- Education: Brandeis University Columbia University Graduate School of Journalism
- Occupations: Journalist, author
- Children: 2 daughters

= Alan Ehrenhalt =

American journalist and non-fiction author

Alan Ehrenhalt is an American journalist and non-fiction author.

==Early life==
Alan Ehrenhalt graduated from Brandeis University in 1968. He received a master's degree from the Columbia University Graduate School of Journalism.

==Career==
Ehrenhalt is a journalist and author. He is the former executive editor and later senior editor of Governing. Additionally, he has been a contributing writer to The New York Times, The New Republic and The Wall Street Journal.

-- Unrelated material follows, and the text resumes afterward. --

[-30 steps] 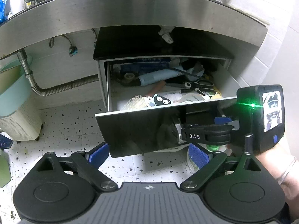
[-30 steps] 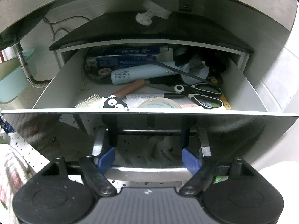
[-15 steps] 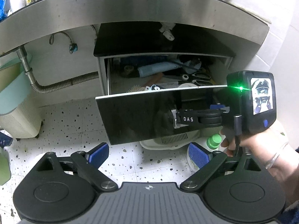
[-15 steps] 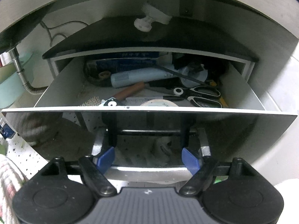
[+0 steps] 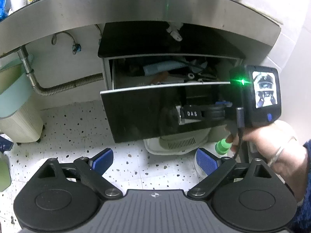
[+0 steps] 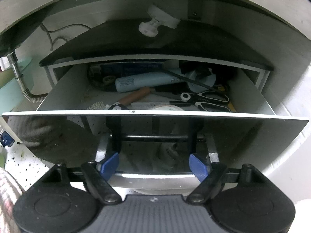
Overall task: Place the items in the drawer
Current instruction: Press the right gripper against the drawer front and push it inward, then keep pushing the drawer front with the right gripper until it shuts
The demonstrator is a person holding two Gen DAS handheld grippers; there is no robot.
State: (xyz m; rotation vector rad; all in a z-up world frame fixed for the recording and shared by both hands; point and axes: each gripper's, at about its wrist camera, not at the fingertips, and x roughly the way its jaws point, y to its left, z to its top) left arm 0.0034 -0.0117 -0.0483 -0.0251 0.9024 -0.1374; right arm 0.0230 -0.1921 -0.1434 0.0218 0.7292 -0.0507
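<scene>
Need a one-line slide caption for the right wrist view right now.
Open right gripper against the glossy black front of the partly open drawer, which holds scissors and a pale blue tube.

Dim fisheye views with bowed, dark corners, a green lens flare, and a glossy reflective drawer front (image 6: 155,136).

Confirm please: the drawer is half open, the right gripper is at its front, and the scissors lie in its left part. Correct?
Not quite. The scissors lie in the right part of the drawer, as the right wrist view shows. The drawer is half open and the right gripper is at its front.
</scene>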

Ehrenhalt was the recipient of the Nieman Fellowship in 1977–1978. He won the Everett McKinley Dirksen Award for Distinguished Reporting of Congress from the National Press Club in 1983. Additionally, he was the recipient of the Carey McWilliams Award from the American Political Science Association in 2000.

Ehrenhalt is the author of four books.

==Personal life==
Ehrenhalt is married, and he has two daughters. He resides in Arlington, Virginia.

==Works==
- Ehrenhalt, Alan (1991). "The United States of Ambition: Politicians, Power, and the Pursuit of Office"
- Ehrenhalt, Alan (1995). "The Lost City: Discovering the Forgotten Virtues of Community in the Chicago of the 1950s"
- Ehrenhalt, Alan (1998). "Democracy in the Mirror: Politics, Reform, and Reality in Grassroots America"
- Ehrenhalt, Alan (2012). "The Great Inversion and the Future of the American City"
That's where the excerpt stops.